Data records
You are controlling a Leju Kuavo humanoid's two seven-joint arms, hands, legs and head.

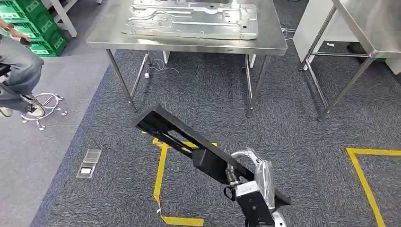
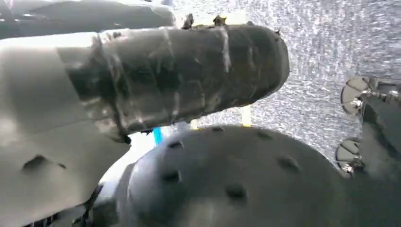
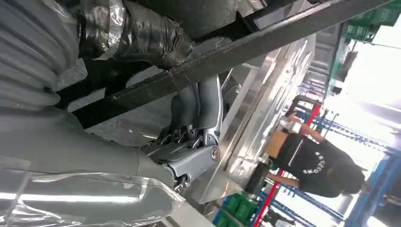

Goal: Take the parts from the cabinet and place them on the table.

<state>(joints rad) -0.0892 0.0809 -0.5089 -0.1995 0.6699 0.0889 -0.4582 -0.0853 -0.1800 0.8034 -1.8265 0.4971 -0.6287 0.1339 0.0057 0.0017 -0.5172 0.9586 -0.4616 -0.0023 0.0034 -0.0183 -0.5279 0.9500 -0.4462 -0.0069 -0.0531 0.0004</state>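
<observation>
A long black metal part [image 1: 179, 135] hangs over the carpet and points toward the steel table [image 1: 108, 33]. My right arm [image 1: 253, 194] comes up under its near end. In the right wrist view my right hand [image 3: 132, 38] grips the black part [image 3: 265, 40], the taped thumb on one side and the fingers on the other. A large silver pressed panel [image 1: 189, 19] lies on the table. My left hand [image 2: 156, 80] hangs over the carpet with its taped thumb stretched out and nothing in it.
A second steel table [image 1: 373, 23] stands at the right. A person [image 1: 19, 71] sits on a wheeled stool at the left, near green crates [image 1: 38, 23]. Yellow tape lines [image 1: 161, 175] and a floor socket [image 1: 89, 163] mark the carpet.
</observation>
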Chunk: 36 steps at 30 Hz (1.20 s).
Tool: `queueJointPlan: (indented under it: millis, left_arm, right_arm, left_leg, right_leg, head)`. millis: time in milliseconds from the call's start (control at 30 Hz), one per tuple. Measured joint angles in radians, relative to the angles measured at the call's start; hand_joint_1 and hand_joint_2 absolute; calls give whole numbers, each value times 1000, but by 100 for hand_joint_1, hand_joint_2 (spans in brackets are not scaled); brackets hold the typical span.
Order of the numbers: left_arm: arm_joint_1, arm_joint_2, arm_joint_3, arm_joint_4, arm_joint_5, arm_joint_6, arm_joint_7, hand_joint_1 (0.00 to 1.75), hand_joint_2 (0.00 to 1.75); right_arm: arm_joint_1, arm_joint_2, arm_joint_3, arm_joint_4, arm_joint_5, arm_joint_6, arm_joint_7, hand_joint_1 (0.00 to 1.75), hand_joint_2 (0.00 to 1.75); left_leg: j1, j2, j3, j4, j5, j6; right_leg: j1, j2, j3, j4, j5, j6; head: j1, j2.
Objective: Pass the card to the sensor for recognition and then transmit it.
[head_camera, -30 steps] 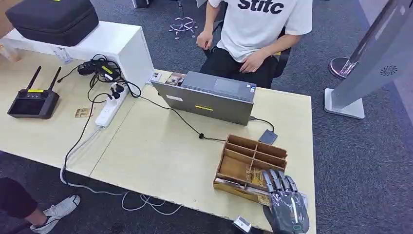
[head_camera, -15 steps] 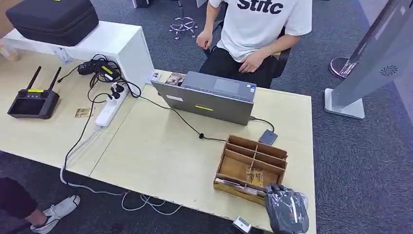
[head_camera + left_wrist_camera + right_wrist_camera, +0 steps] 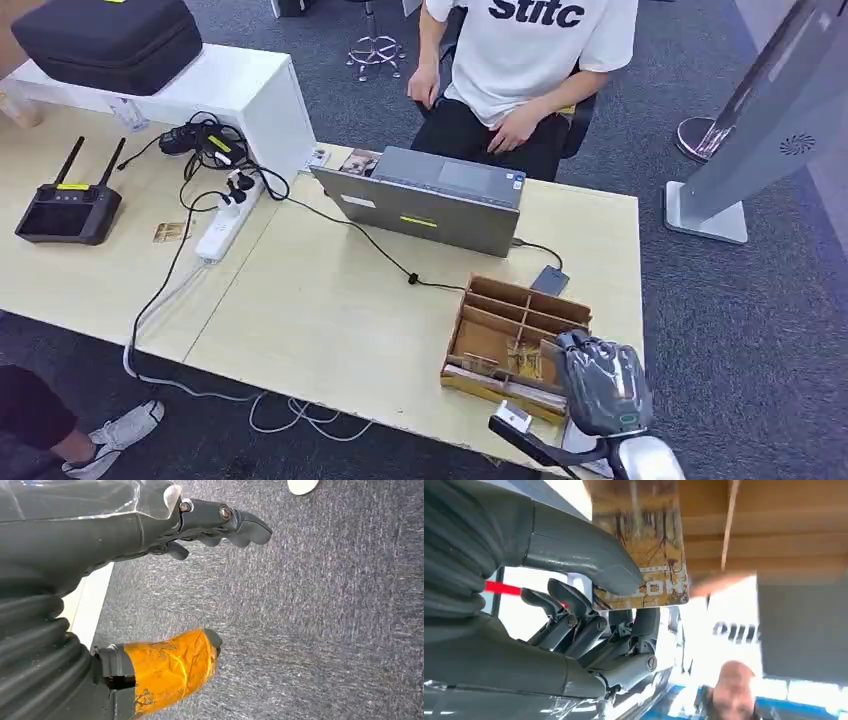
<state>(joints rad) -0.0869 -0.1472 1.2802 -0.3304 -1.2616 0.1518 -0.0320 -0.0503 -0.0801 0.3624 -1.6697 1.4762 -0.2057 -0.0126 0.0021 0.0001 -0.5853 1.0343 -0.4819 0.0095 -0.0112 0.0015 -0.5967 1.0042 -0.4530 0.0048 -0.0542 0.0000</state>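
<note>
My right hand (image 3: pixel 598 378) hovers over the near right corner of the wooden divider box (image 3: pixel 500 318). The right wrist view shows its thumb (image 3: pixel 589 562) pressing a brown picture card (image 3: pixel 649 555) against the fingers below, with the box's slats right behind the card. A small dark card sensor (image 3: pixel 549 280) lies flat on the table just beyond the box, wired to the grey laptop (image 3: pixel 430 200). My left hand (image 3: pixel 125 530) hangs over grey carpet, fingers apart, holding nothing; orange tape wraps its thumb (image 3: pixel 170 667).
A person in a white shirt (image 3: pixel 530 50) sits behind the laptop. A power strip (image 3: pixel 225 220) with cables, a controller with antennas (image 3: pixel 68 210) and a loose card (image 3: pixel 170 231) lie on the left table. A grey stand (image 3: pixel 745 150) is on the floor at right.
My right hand reached flat into the box's near compartment, curled its fingers, and has now risen and turned with the card pinched in it. The person's arm shifted slightly.
</note>
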Motion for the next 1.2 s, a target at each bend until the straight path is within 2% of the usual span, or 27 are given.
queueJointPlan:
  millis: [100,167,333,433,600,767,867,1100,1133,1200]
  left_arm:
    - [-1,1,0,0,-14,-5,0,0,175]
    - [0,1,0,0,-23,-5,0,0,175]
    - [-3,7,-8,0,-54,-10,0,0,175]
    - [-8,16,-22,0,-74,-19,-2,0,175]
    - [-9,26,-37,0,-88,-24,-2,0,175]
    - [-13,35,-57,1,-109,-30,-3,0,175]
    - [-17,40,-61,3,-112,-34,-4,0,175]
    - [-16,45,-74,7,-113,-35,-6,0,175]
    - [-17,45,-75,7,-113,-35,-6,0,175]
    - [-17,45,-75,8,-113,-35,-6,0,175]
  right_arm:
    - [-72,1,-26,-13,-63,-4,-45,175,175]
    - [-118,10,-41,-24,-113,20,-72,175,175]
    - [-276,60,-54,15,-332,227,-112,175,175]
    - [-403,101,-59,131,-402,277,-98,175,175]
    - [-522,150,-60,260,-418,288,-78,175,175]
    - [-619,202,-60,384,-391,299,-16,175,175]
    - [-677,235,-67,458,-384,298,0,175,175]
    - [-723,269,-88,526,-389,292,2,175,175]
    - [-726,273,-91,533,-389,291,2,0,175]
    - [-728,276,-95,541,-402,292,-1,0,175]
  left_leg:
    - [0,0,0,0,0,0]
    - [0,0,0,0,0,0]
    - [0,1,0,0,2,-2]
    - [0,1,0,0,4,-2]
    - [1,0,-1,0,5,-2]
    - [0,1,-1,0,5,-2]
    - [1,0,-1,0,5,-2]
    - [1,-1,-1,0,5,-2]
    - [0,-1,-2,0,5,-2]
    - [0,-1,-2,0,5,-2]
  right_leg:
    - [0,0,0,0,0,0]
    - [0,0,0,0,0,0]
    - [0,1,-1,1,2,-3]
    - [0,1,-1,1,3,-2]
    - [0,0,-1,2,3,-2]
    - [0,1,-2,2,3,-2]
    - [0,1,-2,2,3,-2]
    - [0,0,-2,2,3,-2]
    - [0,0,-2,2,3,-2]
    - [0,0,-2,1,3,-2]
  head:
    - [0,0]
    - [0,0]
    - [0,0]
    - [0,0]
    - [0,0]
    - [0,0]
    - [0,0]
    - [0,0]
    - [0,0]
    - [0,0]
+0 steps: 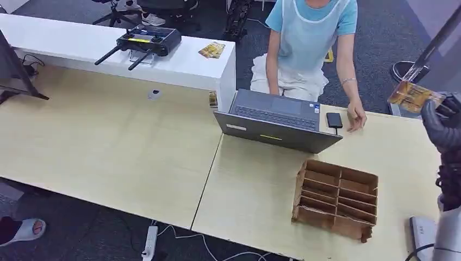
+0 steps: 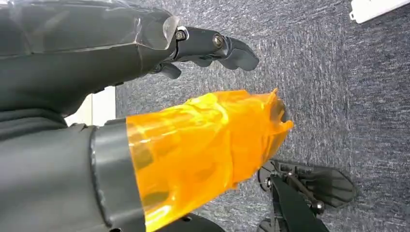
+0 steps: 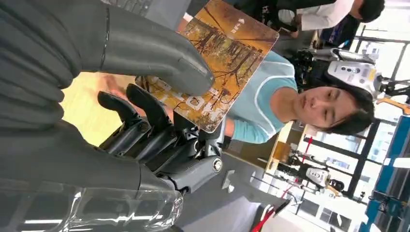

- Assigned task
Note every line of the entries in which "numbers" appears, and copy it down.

- Answer to this exercise
Tool: `queueJointPlan: (indented under it: millis, left_arm, right_arm, left_leg, right_leg, head)`. millis: time in milliseconds from the call's start (control at 30 Hz), one per tuple. Measured joint angles in radians, relative to the angles measured at the call's start; hand_joint_1 and hand_joint_2 absolute; calls give whole numbers, each value times 1000, but by 100 for hand_joint_1, hand_joint_2 (spans in brackets are not scaled); brackets hold the typical span.
Order of the numbers: left_arm: arm_joint_1, arm_joint_2, arm_joint_3, arm_joint_4, arm_joint_5, arm_joint_6, arm_joint_7, hand_joint_1 (0.00 to 1.75), hand_joint_2 (0.00 to 1.75); right_arm: arm_joint_1, arm_joint_2, arm_joint_3, arm_joint_4, arm_joint_5, arm_joint_6, arm_joint_7, hand_joint_1 (0.00 to 1.75), hand_joint_2 (0.00 to 1.75); left_leg: j1, j2, j3, j4, j5, j6; right_leg: j1, j2, j3, j4, j5, j6; head: j1, j2.

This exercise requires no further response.